## Task requirements
Below are some entries. Repeat exactly the lines from the one with "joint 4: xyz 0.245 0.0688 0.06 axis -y" through the one with "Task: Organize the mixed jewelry", and only those.

## Supplied data
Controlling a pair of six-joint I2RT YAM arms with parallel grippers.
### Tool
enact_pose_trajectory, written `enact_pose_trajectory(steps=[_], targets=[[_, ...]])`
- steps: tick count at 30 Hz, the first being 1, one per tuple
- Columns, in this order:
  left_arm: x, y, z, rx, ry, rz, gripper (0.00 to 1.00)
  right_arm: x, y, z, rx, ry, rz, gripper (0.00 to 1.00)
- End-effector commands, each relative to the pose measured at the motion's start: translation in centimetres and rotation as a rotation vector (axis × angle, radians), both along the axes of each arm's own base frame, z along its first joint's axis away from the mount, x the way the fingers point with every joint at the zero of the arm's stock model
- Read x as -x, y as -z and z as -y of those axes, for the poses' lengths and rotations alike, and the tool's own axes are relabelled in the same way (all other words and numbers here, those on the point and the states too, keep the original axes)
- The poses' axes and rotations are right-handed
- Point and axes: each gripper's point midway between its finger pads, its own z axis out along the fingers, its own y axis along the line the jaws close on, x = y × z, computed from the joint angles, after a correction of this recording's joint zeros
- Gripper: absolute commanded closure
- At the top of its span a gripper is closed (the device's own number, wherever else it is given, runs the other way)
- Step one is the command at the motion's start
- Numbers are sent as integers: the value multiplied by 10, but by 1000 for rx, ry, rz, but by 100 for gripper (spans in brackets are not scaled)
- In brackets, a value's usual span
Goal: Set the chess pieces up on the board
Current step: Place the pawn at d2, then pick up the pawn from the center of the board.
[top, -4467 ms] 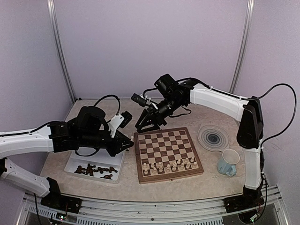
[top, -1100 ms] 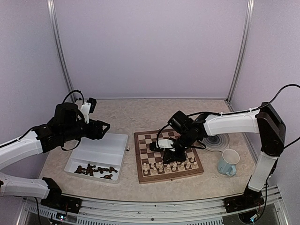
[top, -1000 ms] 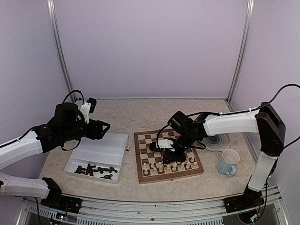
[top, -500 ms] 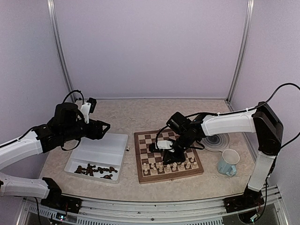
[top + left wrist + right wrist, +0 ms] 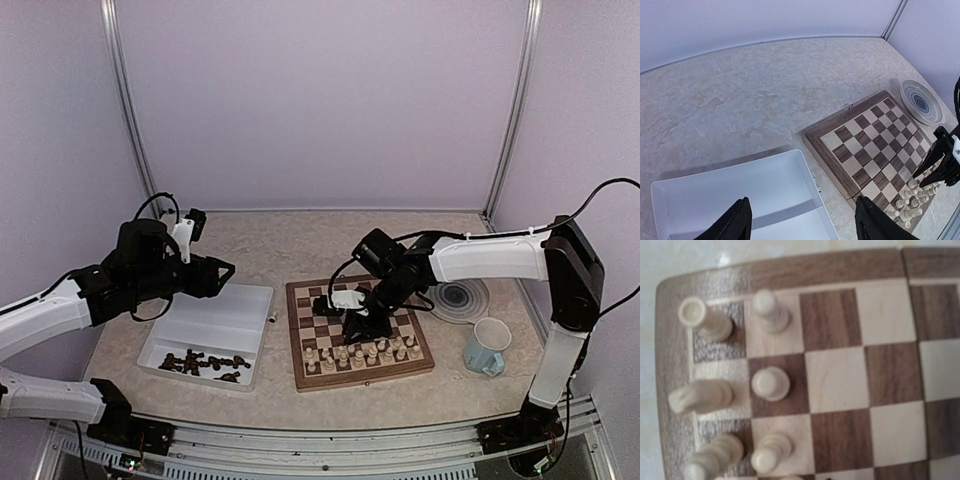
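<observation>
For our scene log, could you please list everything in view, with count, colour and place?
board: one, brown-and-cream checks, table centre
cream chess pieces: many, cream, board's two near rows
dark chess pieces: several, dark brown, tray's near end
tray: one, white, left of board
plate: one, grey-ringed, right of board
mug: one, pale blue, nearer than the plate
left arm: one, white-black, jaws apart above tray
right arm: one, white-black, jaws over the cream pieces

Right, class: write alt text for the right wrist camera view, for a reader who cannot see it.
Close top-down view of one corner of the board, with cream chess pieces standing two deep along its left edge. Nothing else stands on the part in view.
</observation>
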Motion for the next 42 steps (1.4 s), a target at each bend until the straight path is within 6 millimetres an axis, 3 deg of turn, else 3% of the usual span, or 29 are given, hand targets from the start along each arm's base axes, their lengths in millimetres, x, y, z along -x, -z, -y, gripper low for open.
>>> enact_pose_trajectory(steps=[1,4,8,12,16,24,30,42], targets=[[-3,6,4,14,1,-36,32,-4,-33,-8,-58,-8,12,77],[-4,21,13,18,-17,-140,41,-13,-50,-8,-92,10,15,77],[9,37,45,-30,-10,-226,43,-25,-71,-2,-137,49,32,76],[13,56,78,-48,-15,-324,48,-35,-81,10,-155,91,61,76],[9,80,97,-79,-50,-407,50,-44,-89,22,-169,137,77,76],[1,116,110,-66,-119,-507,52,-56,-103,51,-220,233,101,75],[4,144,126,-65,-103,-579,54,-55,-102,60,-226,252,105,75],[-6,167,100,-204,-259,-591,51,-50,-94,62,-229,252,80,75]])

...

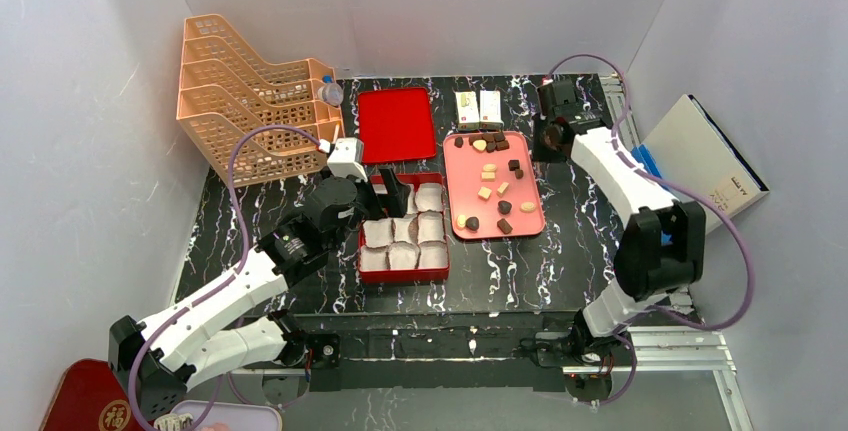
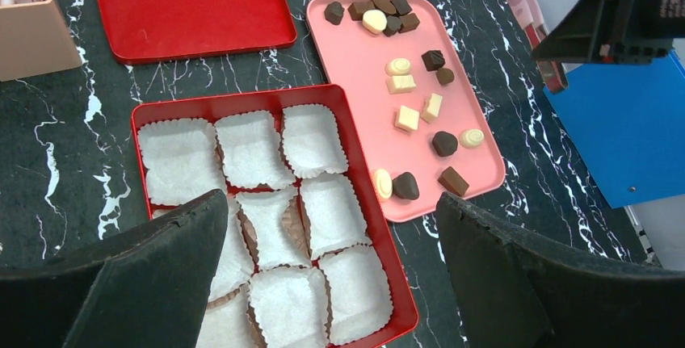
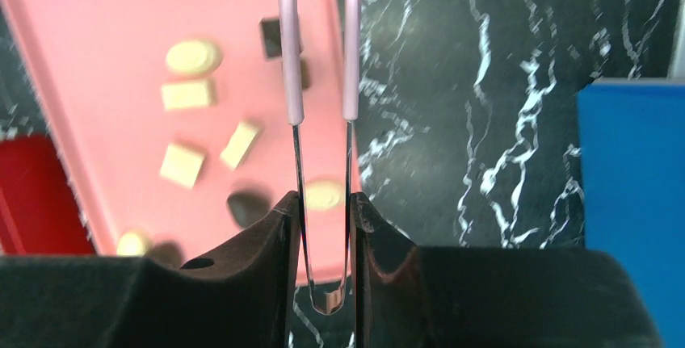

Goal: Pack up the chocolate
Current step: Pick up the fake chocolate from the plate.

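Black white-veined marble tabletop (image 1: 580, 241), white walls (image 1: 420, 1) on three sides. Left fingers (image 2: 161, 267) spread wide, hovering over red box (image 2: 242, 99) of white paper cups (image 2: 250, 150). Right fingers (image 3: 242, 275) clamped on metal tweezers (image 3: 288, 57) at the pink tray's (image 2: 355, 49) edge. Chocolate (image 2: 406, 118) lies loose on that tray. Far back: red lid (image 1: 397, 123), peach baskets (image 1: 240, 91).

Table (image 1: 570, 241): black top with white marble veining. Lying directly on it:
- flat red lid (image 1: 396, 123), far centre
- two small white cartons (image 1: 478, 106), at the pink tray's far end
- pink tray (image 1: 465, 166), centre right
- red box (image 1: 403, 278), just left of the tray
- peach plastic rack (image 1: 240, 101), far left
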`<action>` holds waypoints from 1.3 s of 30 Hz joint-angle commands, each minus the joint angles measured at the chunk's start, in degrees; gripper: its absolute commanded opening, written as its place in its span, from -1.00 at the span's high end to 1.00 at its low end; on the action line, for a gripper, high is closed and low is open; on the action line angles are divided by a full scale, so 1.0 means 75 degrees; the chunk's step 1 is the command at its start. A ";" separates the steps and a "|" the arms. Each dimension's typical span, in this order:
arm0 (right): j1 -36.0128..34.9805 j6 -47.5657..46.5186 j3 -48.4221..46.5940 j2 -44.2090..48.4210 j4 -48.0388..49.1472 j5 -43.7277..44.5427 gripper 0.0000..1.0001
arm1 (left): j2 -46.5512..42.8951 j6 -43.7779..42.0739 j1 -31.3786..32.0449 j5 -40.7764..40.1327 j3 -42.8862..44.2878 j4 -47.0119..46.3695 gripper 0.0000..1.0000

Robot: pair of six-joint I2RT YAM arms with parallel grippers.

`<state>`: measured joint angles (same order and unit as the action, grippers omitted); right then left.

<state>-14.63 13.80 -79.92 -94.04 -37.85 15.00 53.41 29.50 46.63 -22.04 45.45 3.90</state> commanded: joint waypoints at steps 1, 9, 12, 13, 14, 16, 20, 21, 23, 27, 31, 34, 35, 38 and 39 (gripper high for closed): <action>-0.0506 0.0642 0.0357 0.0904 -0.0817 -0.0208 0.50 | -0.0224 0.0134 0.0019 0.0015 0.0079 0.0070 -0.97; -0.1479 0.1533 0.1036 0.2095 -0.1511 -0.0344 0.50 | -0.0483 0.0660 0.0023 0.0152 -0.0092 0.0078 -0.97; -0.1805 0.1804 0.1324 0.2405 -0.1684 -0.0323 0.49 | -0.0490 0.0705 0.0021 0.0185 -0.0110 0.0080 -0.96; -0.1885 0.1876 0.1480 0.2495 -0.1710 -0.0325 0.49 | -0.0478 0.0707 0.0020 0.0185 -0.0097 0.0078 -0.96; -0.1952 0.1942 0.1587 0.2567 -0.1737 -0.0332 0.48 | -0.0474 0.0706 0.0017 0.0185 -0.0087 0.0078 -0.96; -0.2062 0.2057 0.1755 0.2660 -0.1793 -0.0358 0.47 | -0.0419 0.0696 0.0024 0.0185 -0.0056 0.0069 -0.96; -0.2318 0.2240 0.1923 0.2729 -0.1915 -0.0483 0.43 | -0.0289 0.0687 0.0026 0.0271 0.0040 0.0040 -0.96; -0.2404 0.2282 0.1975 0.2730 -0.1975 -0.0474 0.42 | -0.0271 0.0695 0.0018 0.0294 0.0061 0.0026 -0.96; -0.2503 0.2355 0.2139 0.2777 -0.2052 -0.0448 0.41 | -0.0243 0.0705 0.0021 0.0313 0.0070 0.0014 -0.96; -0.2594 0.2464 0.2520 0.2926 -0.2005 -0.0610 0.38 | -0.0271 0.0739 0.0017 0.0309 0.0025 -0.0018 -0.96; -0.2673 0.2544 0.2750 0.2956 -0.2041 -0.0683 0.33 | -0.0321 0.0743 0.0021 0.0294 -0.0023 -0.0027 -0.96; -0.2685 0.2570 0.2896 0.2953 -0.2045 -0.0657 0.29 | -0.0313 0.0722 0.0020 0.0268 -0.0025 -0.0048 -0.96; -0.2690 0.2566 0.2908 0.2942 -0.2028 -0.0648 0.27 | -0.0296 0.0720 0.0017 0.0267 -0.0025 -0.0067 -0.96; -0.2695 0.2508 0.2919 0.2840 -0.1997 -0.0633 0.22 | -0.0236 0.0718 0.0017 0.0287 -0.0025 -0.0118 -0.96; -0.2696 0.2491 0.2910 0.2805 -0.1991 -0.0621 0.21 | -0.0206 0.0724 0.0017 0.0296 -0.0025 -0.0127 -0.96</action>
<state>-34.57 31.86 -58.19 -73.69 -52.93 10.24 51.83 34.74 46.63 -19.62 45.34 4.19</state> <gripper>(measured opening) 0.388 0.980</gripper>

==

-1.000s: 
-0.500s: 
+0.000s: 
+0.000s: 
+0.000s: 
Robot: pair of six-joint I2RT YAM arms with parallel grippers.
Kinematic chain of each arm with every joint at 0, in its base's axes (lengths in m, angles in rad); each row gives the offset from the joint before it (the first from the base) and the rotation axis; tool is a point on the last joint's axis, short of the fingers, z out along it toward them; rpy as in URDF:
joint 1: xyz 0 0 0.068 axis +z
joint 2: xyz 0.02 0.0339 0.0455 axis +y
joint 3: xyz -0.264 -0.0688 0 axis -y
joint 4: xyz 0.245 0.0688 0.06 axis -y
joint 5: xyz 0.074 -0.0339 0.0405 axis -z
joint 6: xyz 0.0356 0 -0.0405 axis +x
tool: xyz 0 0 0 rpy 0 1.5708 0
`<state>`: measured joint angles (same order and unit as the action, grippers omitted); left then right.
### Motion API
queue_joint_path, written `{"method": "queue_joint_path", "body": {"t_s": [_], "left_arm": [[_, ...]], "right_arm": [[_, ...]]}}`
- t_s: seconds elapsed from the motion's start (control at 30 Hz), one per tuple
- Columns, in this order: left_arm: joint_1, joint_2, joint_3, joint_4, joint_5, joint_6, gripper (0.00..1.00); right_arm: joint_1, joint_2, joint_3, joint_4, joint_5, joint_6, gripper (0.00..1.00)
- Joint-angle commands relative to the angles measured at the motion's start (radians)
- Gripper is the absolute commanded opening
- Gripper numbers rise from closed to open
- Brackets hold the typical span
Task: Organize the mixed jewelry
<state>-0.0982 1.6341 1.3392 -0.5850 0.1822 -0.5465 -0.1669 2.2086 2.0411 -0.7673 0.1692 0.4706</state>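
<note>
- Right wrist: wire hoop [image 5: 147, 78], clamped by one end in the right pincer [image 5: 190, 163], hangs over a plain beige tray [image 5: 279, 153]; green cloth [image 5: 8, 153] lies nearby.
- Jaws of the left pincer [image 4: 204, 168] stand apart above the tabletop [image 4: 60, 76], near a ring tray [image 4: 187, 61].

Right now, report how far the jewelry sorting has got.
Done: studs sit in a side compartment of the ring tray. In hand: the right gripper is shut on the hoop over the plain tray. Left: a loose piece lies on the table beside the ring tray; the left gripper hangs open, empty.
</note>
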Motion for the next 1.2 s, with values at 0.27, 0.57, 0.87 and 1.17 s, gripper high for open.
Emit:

## Answer to this problem
joint 4: xyz 0.245 0.0688 0.06 axis -y
joint 5: xyz 0.074 -0.0339 0.0405 axis -z
joint 6: xyz 0.0356 0 -0.0405 axis +x
tool: xyz 0 0 0 rpy 0 1.5708 0
`<state>`: measured joint angles (same order and unit as the action, grippers omitted); left then right.
### Motion API
queue_joint_path, written `{"method": "queue_joint_path", "body": {"t_s": [_], "left_arm": [[_, ...]], "right_arm": [[_, ...]]}}`
- t_s: seconds elapsed from the motion's start (control at 30 Hz), one per tuple
- Columns, in this order: left_arm: joint_1, joint_2, joint_3, joint_4, joint_5, joint_6, gripper (0.00..1.00); right_arm: joint_1, joint_2, joint_3, joint_4, joint_5, joint_6, gripper (0.00..1.00)
- Joint-angle commands relative to the angles measured at the motion's start (radians)
- Gripper is the absolute commanded opening
- Gripper numbers rise from closed to open
- Brackets hold the typical span
Task: Organize the mixed jewelry

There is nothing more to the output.